De um outro lado, temos a cultura, que é tudo aquilo que foi feito pelo ser humano. Podemos dividir a cultura em material e imaterial. São objetos culturais materiais casas, ruas, cidades, roupas, celular, computador, ventilador, máquina de lavar, fogão, etc. E são cultura imaterial a culinária, a música, o idioma, o carnaval, samba, roda de capoeira, natal, páscoa, etc.

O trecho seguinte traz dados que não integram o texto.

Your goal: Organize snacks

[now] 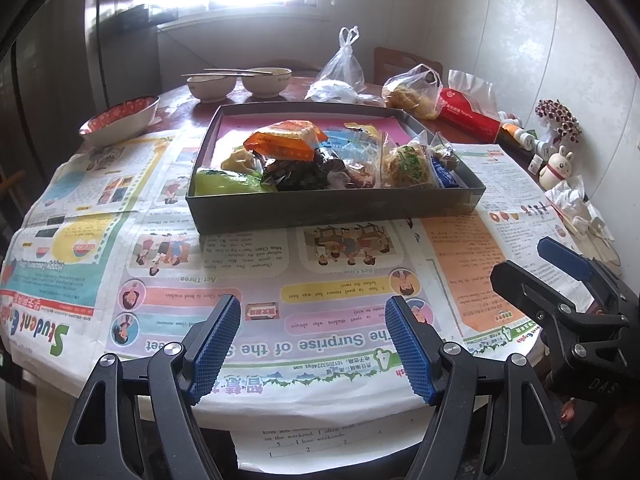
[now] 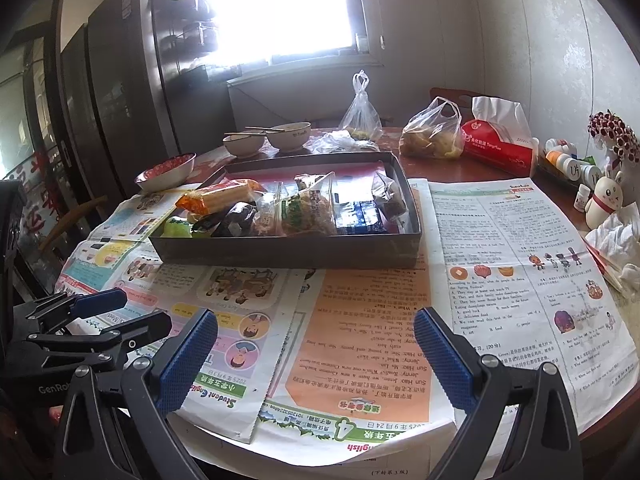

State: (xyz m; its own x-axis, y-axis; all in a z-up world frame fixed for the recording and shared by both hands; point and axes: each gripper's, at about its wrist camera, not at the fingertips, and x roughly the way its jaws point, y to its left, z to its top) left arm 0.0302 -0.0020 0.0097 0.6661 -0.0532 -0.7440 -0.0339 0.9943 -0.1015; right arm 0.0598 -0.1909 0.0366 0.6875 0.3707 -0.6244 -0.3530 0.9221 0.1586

Além disso, diria que um dos grandes problemas em relação aos conceitos de natureza e cultura ocorre quando os confundimos e tomamos um pelo outro. Vou dar um exemplo. Do ponto de vista da natureza, o homem é superior a mulher? O negro é inferior ao branco? A orientação sexual define superioridade ou inferioridade? A resposta para todas essas perguntas é não. Entretanto, culturalmente, ou seja, a partir de algum momento, em algum lugar, pessoas começaram a pensar e a instituir que haveria hierarquia entre homens, mulheres, negros, brancos, heterossexuais, homossexuais, bissexuais, transsexuais, criando assim, historicamente, o machismo, o racismo, a hoje chamada lgbtfobia e muitos outros tipos de diferenciações artificiais e violentas. O que ocorre, é que ou por ignorância, ou por interesses, ou por mau caratismo e crueldade, ou por tudo isso junto, há pessoas e grupos que acreditam que hierarquia entre homens e mulheres, negros e brancos ou pessoas de orientações sexuais diferentes é algo que sempre existiu, que está na natureza, e não que foram criações perversas e totalmente equivocadas do próprio ser humano. Machismo, racismo, lgbtfobia, enormes desigualdades socioeconômicas, guerras, escravidão, exploração, são todos produtos culturais, criações humanas. Nada disso está na natureza, nada disso é natural.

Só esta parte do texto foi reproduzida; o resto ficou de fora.